The B-18 was also the first aircraft to deploy sonobuoys:

from: http://www.navairdevcen.org/PDF/THE EVOLUTION OF THE SONOBUOY.pdf

_"On 25 July 1942, the first successful launch of a sonobuoy from an aircraft was made from a U.S. Army *B-18* bomber. _"



FLYBOYJ said:


> As far as the CAP during WW2 - I think there's a lot of undocumented cases where CAP aircraft did engage subs off the east coast. I was in the CAP for a number of years and met WW2 CAP members who claimed to have spotted and engaged submarines off the east coast.
> 
> Understand that during WW2, civilian aviation in the us just about ceased to exist, the national airway system was controlled and run by the US military. The only avenue many civilian aircraft owners had to fly their aircraft was to join the CAP.
> 
> As far as the "The most fearsome WW2 antisubmarine aircraft"? If you were in a submarine and were being bombed, any and all of them were!!!



Amen brother!

Reactions: Like Like:
1 | Like List reactions


----------



## nuuumannn (Aug 16, 2016)

> Didn't mean to be tiresome, but I am a fan of airships. Given the frequency with which they are maligned and the butt of jokes, I just want to take every opportunity to clarify the subject.
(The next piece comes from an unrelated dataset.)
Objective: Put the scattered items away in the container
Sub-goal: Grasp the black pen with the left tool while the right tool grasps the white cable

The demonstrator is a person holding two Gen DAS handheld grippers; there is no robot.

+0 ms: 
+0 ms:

Yep, I agree. In fact 'dirigible' is French for 'able to be steered and directed' and airships were named as such because of Henri Giffard's 'Dirigible' of 1852, the name he gave the very first 'airship'.

During the Great War, the RNAS operated some 200, although not all at once, non rigid airships in the maritime patrol role and the claim that no convoy was successfully attack under escort by airship was made after the war, although it's not strictly true in the RNAS' case. The airship made an ideal anti-sub aircraft for several reasons, particularly during WW1 - they could stay on station for long periods of time, much longer than aeroplanes, they could carry a larger warload than aeroplanes, they could carry more personnel, equipped with more eyeballs for searching than aeroplanes and they could come to a standstill in the air, whereas an aeroplane couldn't. You have to remember that submersibles in the two world wars didn't go very fast underwater and so were easier to spot if you were going slower, ideal in an airship.






N.S.7 was a North Sea class airship, the best maritime patrol airships of the Great War due to their range, size and capabilities. The downside to airship ops is illustrated here; handling required large numbers of people and the ships required enormous hangars that cost the same amount of money as a destroyer.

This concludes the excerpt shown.